*** Opening Data shown ***

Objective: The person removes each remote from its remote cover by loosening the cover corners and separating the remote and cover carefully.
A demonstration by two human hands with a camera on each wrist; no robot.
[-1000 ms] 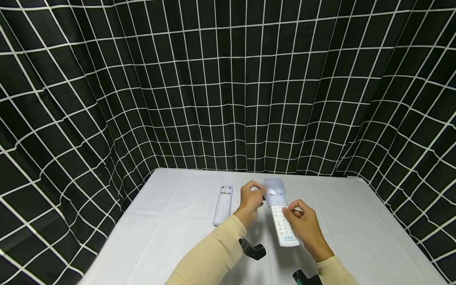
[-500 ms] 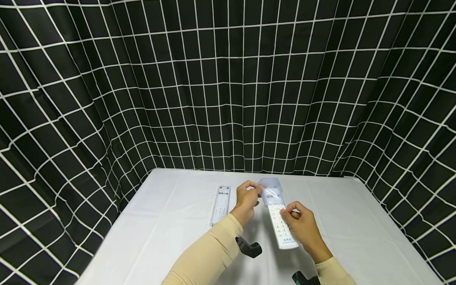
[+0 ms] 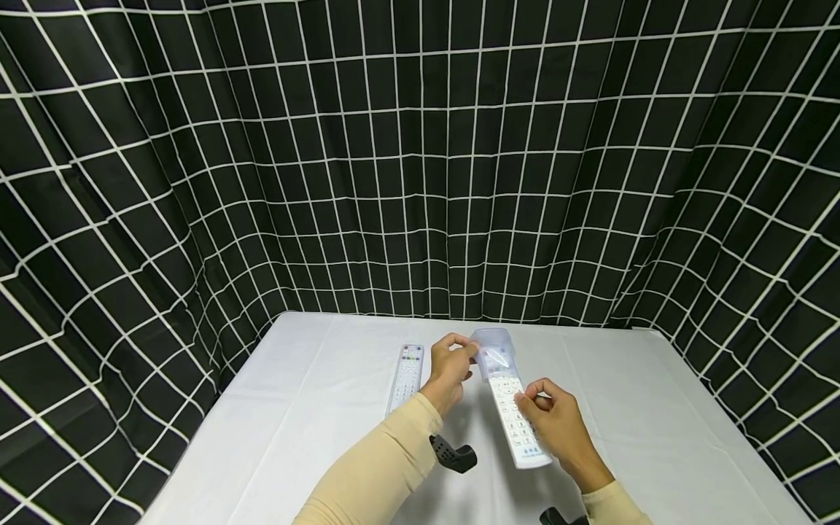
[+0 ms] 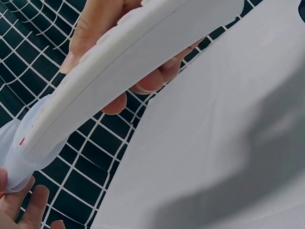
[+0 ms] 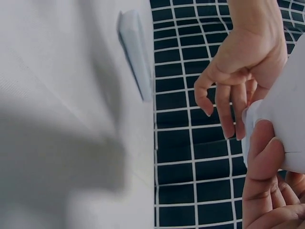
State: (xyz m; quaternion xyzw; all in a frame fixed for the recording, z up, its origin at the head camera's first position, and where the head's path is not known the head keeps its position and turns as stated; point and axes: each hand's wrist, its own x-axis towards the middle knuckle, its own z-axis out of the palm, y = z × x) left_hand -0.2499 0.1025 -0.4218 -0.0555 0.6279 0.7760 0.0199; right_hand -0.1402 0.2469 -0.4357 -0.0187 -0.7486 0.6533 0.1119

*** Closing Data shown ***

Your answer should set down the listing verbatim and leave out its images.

_Your response_:
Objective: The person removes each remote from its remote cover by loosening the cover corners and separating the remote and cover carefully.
A demonstration by two human hands with a camera on each wrist; no robot.
[-1000 ms] 
[-500 ms] 
[+0 ms] 
[+0 ms] 
[+0 ms] 
State: (xyz m; quaternion xyzw; all in a frame fixed for the recording, z up, its origin at the head camera's first position, and where the head's path is not known the head keeps its position and turns as stated; point and axes: each hand's wrist, its own x-axis towards the middle knuckle, its own z-axis out of the palm, y = z × x) left_hand -0.2499 0.1025 -0.4218 -0.0555 0.6279 0.7760 0.0199; right_hand -0.1402 0.2469 -0.4357 -0.0187 -0.7486 0.6533 0.1119

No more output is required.